→ Exercise instructions
Repeat the listing that comes next, leaving nothing out and changing nothing.

Data Start Marker

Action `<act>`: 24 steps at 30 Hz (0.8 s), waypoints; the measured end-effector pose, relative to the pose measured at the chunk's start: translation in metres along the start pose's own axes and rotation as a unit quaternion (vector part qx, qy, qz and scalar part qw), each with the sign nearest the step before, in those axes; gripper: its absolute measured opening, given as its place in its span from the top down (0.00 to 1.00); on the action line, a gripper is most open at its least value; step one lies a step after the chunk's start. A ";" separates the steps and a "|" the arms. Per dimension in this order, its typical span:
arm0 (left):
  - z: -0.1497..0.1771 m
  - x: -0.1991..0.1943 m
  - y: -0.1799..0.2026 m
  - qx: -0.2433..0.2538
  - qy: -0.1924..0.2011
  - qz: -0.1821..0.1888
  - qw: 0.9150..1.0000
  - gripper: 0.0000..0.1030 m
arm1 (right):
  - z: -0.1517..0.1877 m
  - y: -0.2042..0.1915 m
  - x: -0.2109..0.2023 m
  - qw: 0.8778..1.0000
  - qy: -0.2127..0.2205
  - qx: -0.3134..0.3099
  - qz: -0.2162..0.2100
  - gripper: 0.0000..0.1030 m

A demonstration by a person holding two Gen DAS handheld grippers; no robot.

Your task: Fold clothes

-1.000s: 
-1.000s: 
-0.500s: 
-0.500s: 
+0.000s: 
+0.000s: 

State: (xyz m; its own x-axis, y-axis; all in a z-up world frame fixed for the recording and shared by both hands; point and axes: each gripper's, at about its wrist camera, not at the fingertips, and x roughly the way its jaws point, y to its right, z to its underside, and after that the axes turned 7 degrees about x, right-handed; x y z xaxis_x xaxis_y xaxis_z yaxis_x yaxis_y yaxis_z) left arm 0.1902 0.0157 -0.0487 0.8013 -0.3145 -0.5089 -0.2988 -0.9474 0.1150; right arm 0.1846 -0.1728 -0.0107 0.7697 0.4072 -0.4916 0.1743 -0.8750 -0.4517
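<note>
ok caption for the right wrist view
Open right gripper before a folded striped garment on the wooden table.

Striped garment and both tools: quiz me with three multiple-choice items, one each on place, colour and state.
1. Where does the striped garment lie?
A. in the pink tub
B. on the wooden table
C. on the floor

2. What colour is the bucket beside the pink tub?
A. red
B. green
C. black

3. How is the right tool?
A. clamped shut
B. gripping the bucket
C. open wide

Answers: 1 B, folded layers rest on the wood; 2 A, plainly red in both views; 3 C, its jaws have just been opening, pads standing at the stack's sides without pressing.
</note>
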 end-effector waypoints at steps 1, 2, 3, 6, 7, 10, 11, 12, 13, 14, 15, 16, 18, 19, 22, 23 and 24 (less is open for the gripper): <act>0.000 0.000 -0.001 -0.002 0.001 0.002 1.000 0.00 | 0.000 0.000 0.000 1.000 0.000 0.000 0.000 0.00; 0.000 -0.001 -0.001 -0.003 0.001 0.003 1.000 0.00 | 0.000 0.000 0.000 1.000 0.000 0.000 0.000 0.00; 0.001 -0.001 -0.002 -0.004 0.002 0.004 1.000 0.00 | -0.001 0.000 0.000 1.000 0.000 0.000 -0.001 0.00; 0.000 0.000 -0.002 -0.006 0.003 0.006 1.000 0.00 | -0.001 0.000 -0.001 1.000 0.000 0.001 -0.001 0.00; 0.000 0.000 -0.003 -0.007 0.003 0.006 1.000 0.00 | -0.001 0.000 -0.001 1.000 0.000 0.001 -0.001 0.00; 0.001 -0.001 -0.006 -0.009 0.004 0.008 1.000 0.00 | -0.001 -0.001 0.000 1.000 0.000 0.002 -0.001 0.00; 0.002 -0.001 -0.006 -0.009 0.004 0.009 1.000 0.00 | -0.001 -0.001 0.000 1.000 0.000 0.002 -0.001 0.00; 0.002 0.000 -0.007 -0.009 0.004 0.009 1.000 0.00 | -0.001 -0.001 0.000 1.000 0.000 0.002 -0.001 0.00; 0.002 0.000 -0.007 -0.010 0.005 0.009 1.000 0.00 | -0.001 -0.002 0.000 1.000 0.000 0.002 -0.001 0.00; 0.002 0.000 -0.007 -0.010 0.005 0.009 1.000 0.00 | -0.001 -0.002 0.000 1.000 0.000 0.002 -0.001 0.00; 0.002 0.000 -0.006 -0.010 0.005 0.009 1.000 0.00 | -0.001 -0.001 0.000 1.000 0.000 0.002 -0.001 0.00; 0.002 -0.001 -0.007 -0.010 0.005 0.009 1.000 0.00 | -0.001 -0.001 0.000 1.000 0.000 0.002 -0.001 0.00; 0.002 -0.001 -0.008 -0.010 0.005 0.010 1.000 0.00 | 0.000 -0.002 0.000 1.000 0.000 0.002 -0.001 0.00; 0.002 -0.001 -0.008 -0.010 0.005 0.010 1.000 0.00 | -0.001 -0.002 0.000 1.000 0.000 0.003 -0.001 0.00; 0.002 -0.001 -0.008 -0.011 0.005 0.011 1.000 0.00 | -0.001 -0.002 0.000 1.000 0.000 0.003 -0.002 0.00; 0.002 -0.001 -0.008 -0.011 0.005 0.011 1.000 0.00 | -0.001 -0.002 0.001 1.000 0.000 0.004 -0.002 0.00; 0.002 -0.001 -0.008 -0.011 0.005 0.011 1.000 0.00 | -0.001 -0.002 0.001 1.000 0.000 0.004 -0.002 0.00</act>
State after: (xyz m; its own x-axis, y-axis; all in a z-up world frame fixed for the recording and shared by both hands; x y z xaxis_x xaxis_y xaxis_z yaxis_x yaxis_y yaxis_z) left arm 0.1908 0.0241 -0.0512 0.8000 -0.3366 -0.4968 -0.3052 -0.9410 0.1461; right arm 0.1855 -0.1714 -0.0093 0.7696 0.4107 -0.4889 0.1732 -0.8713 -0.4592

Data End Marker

→ Output of the exercise
Action `<act>`: 24 steps at 30 Hz (0.8 s), waypoints; the measured end-effector pose, relative to the pose measured at the chunk's start: translation in metres along the start pose's own axes and rotation as a unit quaternion (vector part qx, qy, qz and scalar part qw), each with the sign nearest the step before, in those axes; gripper: its absolute measured opening, given as its place in its span from the top down (0.00 to 1.00); on the action line, a gripper is most open at its least value; step one lies a step after the chunk's start. A ";" separates the steps and a "|" the arms. Per dimension in this order, its typical span:
arm0 (left):
  - z: -0.1497..0.1771 m
  - x: -0.1991..0.1943 m
  - y: -0.1799..0.2026 m
  - qx: -0.2433..0.2538
  - qy: -0.1924..0.2011
  - qz: -0.1821..0.1888
  - qw: 0.9150..1.0000
  - gripper: 0.0000..0.1030 m
arm1 (right):
  - z: -0.1517..0.1877 m
  - y: -0.2042..0.1915 m
  - x: -0.2109..0.2023 m
  - qw: 0.8778..1.0000
  - qy: -0.2127..0.2205
  - qx: -0.3134..0.3099
  - qz: -0.2162..0.2100
  - gripper: 0.0000..0.1030 m

A demonstration by a person holding two Gen DAS handheld grippers; no robot.

Your task: Fold clothes

-1.000s: 
-1.000s: 
-0.500s: 
-0.500s: 
+0.000s: 
+0.000s: 

State: (xyz m; its own x-axis, y-axis; all in a z-up world frame fixed for the recording and shared by both hands; point and axes: each gripper's, at about its wrist camera, not at the fingertips, and x roughly the way its jaws point, y to its right, z to its underside, and after that the axes turned 7 degrees about x, right-handed; x y z xaxis_x xaxis_y xaxis_z yaxis_x yaxis_y yaxis_z) left arm 0.1902 0.0157 -0.0487 0.8013 -0.3145 -0.5089 -0.2988 -0.9474 0.1150; right arm 0.1846 -0.1728 -0.0107 0.7697 0.4072 -0.4916 0.1743 -0.8750 -0.4517
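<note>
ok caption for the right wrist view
Open right gripper before a folded striped garment on the wooden table.

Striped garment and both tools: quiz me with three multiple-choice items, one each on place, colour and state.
1. Where does the striped garment lie?
A. in the pink tub
B. on the wooden table
C. on the floor

2. What colour is the bucket beside the pink tub?
A. red
B. green
C. black

3. How is the right tool?
A. clamped shut
B. gripping the bucket
C. open wide

Answers: 1 B, folded layers rest on the wood; 2 A, plainly red in both views; 3 C, its jaws have just been opening, pads standing at the stack's sides without pressing.
</note>
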 end-effector waypoints at steps 1, 2, 3, 6, 7, 10, 11, 12, 13, 14, 15, 16, 18, 19, 22, 23 and 24 (less is open for the gripper): <act>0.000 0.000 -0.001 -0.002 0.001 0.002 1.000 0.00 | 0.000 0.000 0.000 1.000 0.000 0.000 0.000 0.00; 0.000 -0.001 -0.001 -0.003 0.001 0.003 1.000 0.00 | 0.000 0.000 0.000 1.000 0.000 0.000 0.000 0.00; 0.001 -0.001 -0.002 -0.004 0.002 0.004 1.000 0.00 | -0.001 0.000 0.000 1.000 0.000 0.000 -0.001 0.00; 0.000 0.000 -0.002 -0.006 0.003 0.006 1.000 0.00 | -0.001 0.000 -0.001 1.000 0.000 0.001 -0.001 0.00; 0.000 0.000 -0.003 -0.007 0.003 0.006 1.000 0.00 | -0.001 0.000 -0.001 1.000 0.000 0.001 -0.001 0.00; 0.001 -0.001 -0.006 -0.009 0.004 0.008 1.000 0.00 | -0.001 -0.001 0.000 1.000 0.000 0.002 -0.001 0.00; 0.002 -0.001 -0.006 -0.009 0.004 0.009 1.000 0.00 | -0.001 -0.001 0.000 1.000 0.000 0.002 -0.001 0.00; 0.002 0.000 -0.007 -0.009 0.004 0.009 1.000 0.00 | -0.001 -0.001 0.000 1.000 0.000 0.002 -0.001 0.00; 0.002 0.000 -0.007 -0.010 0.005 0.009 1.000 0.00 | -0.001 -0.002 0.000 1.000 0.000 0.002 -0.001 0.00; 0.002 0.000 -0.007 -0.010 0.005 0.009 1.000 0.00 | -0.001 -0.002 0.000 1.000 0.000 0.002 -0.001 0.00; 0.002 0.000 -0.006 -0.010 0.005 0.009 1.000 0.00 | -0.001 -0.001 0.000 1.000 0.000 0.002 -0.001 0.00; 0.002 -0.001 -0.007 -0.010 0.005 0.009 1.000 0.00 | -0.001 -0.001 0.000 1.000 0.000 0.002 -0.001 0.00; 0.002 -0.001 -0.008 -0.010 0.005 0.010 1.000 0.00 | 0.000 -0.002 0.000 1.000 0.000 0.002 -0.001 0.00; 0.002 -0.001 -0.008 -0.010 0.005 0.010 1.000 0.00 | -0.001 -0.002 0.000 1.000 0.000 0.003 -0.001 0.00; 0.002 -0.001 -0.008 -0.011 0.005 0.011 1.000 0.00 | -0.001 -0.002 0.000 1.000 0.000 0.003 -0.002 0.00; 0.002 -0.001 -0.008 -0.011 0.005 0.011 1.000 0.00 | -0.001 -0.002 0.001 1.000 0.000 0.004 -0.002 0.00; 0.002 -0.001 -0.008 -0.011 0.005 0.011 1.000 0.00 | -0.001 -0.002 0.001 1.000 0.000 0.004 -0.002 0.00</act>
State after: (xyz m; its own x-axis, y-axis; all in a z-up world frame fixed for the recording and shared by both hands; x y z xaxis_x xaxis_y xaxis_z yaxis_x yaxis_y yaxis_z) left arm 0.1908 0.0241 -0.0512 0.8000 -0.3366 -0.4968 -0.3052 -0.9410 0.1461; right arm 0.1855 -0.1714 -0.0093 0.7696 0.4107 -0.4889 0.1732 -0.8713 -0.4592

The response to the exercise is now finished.